**REQUIREMENT**
Every line below that holds the string "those" must be copied.

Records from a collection
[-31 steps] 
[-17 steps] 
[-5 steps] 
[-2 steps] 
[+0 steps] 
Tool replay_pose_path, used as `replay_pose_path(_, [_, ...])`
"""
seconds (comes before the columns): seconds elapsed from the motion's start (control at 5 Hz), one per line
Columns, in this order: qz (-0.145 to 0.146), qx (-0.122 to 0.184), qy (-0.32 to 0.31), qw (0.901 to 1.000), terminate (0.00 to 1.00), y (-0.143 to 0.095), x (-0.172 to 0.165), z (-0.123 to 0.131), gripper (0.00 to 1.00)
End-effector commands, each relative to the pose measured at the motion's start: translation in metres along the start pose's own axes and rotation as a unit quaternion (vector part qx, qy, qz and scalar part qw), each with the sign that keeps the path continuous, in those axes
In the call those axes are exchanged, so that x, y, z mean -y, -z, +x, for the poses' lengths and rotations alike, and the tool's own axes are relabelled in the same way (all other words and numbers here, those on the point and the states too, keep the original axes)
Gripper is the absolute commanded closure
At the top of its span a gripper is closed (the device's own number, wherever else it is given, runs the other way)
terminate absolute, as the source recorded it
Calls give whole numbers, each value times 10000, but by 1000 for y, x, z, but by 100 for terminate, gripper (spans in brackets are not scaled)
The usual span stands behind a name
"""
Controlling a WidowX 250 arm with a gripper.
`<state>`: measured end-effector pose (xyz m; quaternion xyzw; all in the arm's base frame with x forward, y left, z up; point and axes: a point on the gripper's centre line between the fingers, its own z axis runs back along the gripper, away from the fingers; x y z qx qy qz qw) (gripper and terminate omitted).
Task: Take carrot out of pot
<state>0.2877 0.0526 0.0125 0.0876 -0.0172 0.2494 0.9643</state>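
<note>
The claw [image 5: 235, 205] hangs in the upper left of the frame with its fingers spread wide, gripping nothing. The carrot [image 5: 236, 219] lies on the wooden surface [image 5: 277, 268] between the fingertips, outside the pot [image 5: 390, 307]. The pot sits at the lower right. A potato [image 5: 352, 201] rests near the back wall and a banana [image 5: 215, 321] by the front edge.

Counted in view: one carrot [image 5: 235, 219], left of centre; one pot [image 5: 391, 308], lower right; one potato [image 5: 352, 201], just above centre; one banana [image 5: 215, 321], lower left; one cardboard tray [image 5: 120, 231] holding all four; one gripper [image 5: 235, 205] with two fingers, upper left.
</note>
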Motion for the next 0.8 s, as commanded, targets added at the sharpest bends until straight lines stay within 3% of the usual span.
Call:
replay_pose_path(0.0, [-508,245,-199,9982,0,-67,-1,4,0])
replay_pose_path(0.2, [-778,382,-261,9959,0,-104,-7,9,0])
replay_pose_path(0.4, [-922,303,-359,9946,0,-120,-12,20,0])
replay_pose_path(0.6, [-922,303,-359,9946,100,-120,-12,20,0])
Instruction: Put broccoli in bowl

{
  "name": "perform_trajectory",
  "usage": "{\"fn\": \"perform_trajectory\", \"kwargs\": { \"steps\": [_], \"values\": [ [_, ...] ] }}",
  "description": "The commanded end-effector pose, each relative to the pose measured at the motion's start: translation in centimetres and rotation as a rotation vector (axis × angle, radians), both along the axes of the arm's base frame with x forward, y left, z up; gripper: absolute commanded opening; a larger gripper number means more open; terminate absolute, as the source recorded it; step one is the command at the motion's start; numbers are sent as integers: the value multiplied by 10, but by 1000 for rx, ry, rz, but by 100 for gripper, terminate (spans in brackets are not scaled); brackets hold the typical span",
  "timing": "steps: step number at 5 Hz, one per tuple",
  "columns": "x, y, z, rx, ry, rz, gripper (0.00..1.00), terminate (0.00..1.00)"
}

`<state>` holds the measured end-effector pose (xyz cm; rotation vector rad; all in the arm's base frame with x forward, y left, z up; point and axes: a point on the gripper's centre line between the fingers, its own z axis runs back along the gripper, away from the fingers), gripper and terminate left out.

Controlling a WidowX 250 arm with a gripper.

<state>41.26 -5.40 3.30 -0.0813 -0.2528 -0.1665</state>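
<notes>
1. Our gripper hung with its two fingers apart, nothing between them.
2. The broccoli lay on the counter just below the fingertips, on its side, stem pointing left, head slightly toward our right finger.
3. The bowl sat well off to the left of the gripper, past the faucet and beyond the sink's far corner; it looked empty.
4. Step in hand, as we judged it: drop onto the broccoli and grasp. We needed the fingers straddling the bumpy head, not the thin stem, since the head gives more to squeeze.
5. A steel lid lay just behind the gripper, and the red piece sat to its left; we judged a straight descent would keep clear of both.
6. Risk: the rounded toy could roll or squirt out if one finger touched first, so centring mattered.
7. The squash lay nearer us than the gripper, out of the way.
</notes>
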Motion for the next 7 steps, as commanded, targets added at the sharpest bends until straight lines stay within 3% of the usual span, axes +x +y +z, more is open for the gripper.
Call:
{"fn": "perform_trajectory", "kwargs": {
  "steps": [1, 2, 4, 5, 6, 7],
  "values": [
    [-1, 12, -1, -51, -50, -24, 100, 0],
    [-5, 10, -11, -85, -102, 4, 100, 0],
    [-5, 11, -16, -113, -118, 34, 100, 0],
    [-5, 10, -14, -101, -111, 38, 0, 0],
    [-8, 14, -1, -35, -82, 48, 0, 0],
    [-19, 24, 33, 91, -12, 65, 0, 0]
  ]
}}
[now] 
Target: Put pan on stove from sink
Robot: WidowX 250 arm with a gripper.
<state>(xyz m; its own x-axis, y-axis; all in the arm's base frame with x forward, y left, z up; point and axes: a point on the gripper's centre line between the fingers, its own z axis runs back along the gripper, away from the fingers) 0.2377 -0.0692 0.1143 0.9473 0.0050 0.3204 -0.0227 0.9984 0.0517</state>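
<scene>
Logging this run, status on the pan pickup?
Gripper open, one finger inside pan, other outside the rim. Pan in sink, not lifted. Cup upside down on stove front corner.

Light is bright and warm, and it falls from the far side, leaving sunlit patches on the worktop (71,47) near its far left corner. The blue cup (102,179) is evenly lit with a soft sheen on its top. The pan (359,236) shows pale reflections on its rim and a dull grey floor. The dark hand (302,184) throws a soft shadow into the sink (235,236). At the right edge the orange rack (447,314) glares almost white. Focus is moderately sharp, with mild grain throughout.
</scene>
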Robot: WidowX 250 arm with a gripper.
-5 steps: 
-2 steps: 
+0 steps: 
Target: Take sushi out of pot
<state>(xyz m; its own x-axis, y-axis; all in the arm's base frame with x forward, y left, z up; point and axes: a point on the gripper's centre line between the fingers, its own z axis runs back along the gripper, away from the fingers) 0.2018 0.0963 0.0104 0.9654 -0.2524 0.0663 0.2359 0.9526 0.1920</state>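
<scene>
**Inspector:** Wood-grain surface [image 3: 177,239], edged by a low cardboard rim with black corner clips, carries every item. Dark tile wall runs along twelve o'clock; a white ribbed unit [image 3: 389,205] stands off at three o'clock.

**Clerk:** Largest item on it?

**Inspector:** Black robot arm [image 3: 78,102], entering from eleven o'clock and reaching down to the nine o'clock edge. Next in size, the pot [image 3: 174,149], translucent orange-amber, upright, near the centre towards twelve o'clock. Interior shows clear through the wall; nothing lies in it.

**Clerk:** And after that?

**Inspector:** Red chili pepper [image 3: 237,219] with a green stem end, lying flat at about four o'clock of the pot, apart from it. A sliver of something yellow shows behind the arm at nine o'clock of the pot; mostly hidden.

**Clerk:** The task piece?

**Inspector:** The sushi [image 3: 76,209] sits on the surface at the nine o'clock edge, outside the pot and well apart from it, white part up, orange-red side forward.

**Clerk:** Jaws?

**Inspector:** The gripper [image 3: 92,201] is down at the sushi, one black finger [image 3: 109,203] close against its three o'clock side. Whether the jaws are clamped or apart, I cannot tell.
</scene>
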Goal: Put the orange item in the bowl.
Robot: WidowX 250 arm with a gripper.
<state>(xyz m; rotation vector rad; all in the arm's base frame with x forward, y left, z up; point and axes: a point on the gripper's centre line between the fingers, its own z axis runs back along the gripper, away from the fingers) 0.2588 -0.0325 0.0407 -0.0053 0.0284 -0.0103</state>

**WRITTEN ANSWER**
End-effector commands, each relative to the pose measured at the motion's start: translation in metres along the start pose's own axes and rotation as a unit quaternion (vector part qx, qy, qz and scalar part qw), each with the sign that keeps the path continuous, in those axes
In the call those axes are exchanged, so that x, y, z mean -y, -z, +x, for the poses' lengths and rotations alike, and the tool's own axes are relabelled in the same way (all other words and numbers here, those on the point and the states too, keep the original axes)

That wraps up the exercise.